- _Work task_: When you copy the material below, keep every line exact and omit the pictures.

- _Given material_:
== Segment start ==
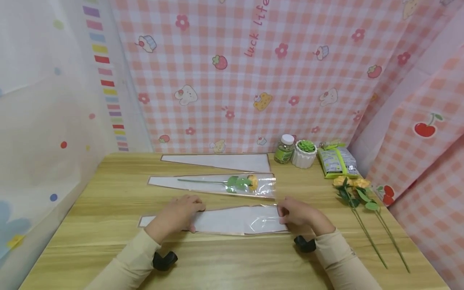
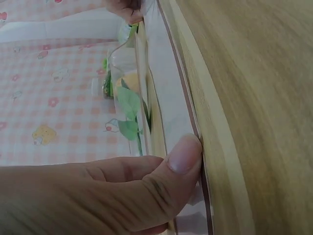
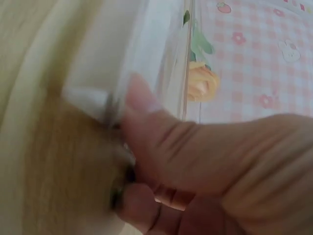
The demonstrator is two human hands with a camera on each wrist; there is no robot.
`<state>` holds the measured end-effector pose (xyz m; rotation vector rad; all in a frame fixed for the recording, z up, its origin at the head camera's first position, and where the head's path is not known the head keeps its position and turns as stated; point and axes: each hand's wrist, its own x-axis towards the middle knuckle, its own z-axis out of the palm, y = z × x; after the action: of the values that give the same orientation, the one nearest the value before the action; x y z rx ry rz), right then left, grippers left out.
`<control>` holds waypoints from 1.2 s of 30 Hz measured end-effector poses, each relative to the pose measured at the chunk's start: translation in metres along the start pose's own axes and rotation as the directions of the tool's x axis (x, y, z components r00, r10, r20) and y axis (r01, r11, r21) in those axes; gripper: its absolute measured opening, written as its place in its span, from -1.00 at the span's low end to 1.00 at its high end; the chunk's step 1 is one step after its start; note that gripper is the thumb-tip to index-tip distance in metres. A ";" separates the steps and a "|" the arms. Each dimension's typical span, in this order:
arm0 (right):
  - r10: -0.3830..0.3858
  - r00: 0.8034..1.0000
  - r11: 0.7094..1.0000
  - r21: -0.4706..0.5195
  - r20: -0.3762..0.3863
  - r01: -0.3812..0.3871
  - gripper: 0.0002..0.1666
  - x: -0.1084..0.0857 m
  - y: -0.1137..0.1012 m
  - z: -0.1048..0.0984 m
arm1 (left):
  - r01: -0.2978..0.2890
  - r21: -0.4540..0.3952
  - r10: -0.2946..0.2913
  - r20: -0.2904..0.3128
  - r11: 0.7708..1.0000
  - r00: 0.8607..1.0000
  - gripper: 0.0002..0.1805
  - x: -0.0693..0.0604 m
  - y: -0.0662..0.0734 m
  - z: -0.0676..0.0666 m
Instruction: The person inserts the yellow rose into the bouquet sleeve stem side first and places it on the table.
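Observation:
Nearest me on the table lies a long tapered flower sleeve (image 1: 228,220), white and clear plastic with a thin brownish border. My left hand (image 1: 179,213) holds it across its narrower part; in the left wrist view the thumb (image 2: 183,156) lies on the near edge. At the wide right end, my right hand (image 1: 299,215) pinches the sleeve's edge between thumb and curled fingers; the right wrist view is blurred there. Just beyond lies a second sleeve (image 1: 163,181) with a yellow rose (image 1: 252,183) inside, its bloom toward the wide end.
A third sleeve (image 1: 239,162) lies at the table's back edge. Two yellow roses (image 1: 362,183) with long stems lie at the right. Behind them stand a lidded jar (image 1: 284,150), a white potted succulent (image 1: 305,156) and a green packet (image 1: 338,162). Patterned cloth hangs around the table.

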<state>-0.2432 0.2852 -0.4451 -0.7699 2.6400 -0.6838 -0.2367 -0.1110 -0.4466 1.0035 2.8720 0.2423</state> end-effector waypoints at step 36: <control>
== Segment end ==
- _Reply to the exercise_:
The demonstrator is two human hands with a camera on each wrist; there is no robot.
`<state>` holds the measured end-effector pose (xyz m; rotation vector rad; all in a frame fixed for the recording, z up, its origin at the head camera's first position, and where the head's path is not known the head keeps its position and turns as stated; point and axes: each hand's wrist, its own x-axis towards the middle knuckle, its own z-axis out of the palm, y = z × x; after the action: of the values that give the same orientation, the one nearest the value before the action; x y z rx ry rz), right then left, grippers left out.
`<control>` holds waypoints from 1.2 s of 30 Hz measured end-effector poses, each relative to the pose measured at the chunk's start: translation in metres along the start pose's own axes and rotation as the directions of the tool's x axis (x, y, z components r00, r10, r20) and y axis (r01, r11, r21) in those axes; gripper: its absolute measured opening, written as its place in its span, from -1.00 at the span's low end to 1.00 at its high end; the chunk's step 1 is one step after its start; note that gripper is the thumb-tip to index-tip distance in metres. A ";" separates the steps and a "|" the arms. Each dimension's typical span, in this order:
arm0 (right):
  - r10: -0.3830..0.3858
  - r00: 0.8034..1.0000
  - r11: 0.7094..1.0000
  - r21: -0.4706..0.5195
  - r20: -0.3762..0.3863
  - r01: -0.3812..0.3871
  - gripper: 0.0002..0.1666
  - x: -0.1084..0.0857 m
  - y: -0.1137..0.1012 m
  - z: -0.1048..0.0984 m
arm1 (left):
  - r01: -0.2978..0.2890
  - r21: -0.4540..0.3952
  - r10: -0.2946..0.2913
  - r20: -0.2904..0.3128
  - r11: 0.7708..1.0000
  - r00: 0.8607..1.0000
  - gripper: 0.0002..0.1805
  - x: -0.0693..0.0604 m
  - y: -0.0662..0.0734 m
  - z: -0.0676..0.0666 m
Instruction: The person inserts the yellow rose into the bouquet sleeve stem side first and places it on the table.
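Observation:
Nearest me on the table lies a long tapered flower sleeve (image 1: 228,220), white and clear plastic with a thin brownish border. My left hand (image 1: 179,213) holds it across its narrower part; in the left wrist view the thumb (image 2: 183,156) lies on the near edge. At the wide right end, my right hand (image 1: 299,215) pinches the sleeve's edge between thumb and curled fingers; the right wrist view is blurred there. Just beyond lies a second sleeve (image 1: 163,181) with a yellow rose (image 1: 252,183) inside, its bloom toward the wide end.
A third sleeve (image 1: 239,162) lies at the table's back edge. Two yellow roses (image 1: 362,183) with long stems lie at the right. Behind them stand a lidded jar (image 1: 284,150), a white potted succulent (image 1: 305,156) and a green packet (image 1: 338,162). Patterned cloth hangs around the table.
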
<state>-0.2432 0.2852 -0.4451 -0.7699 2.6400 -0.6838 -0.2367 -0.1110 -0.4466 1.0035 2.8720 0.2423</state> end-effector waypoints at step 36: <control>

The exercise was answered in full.